どっちつかずの気持ち-24
白い煙が、風のない駐車場にゆっくり撹拌していく。
「諦められないってことは、今でも好きなんです……よね」
勇気を出してそう訊ねると、彼は小さくフッと笑ってこちらを見た。
「自分ではそう思ってるんだけど、正直わかんなくなってきた。
アイツが死んだ時は、忘れられるわけねえってずっと思っていたけど、時間が経つにつれてその気持ちがよくわかんなくなるときがあるんだ。
時間ってすげえよな、どんな傷も少しずつ癒やして忘れさせていくんだから。
あんなに好きだったのに、たまにアイツの顔や声がぼやけて、どんなんだったっけって焦る時もある」
彼は寂しそうにそう言うと、すっかり短くなった煙草を備え付けの灰皿に押し付け火を消し始めた。

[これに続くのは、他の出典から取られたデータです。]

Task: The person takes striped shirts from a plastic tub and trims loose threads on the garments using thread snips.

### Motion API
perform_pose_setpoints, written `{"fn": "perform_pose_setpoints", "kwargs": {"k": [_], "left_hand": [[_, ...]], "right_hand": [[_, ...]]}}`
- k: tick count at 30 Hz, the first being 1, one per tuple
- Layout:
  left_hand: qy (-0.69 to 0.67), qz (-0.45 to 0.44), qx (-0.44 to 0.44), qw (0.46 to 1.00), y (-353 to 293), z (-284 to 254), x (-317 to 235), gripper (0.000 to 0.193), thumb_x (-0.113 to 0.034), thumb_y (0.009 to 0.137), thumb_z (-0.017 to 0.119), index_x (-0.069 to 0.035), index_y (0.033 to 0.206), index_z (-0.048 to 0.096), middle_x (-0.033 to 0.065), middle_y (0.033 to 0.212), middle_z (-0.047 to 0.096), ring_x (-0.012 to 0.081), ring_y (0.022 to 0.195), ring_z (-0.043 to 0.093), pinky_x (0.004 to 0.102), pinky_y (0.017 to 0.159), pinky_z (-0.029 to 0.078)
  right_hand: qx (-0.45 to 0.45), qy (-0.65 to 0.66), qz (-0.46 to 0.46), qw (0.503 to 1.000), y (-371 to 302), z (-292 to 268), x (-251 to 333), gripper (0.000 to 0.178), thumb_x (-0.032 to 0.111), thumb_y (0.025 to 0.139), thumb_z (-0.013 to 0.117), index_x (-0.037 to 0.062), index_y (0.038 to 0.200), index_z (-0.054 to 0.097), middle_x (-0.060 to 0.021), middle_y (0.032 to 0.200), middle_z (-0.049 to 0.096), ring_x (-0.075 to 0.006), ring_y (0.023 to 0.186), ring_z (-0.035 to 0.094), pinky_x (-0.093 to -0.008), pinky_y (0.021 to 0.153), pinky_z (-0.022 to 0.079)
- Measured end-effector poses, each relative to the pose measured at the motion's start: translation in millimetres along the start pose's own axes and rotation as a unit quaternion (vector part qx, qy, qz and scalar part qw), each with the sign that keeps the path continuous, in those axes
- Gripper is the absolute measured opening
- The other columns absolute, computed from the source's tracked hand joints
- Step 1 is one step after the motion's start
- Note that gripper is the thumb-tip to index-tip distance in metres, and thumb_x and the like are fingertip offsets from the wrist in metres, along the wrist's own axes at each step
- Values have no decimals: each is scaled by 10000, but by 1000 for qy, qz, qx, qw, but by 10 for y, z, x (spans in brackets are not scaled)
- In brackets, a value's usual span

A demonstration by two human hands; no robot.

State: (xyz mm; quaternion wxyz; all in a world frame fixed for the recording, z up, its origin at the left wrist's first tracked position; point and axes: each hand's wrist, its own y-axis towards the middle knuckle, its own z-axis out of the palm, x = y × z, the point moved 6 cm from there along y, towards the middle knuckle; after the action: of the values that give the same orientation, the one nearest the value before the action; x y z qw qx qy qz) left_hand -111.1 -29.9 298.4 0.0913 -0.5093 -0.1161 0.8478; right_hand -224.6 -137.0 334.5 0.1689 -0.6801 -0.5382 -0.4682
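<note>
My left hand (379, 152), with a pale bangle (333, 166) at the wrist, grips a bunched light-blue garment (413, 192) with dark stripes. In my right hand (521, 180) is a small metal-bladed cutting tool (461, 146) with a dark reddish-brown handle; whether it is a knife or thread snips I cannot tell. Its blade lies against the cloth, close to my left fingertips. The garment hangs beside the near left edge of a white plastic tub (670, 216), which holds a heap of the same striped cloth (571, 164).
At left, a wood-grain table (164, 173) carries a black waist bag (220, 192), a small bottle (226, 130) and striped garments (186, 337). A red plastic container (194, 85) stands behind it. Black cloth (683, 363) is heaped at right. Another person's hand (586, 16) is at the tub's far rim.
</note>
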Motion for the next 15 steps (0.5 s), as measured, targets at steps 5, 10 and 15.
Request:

そして彼はどっかりとシートに身をもたれさせ、目を細めて前を見つめていた。
その表情はどこかぼんやりしていて、心ここにあらずと言った感じで。
きっと、そこに映っているのは、向かいに停められている白い軽自動車なんかじゃなく、その彼女のことが目に浮かんでいるのかもしれない。
「久留米さんがそこまで想う人って、素敵な人なんでしょうね」
あたしは、なんとか平静を装って明るい声でそう言うしかできなかった。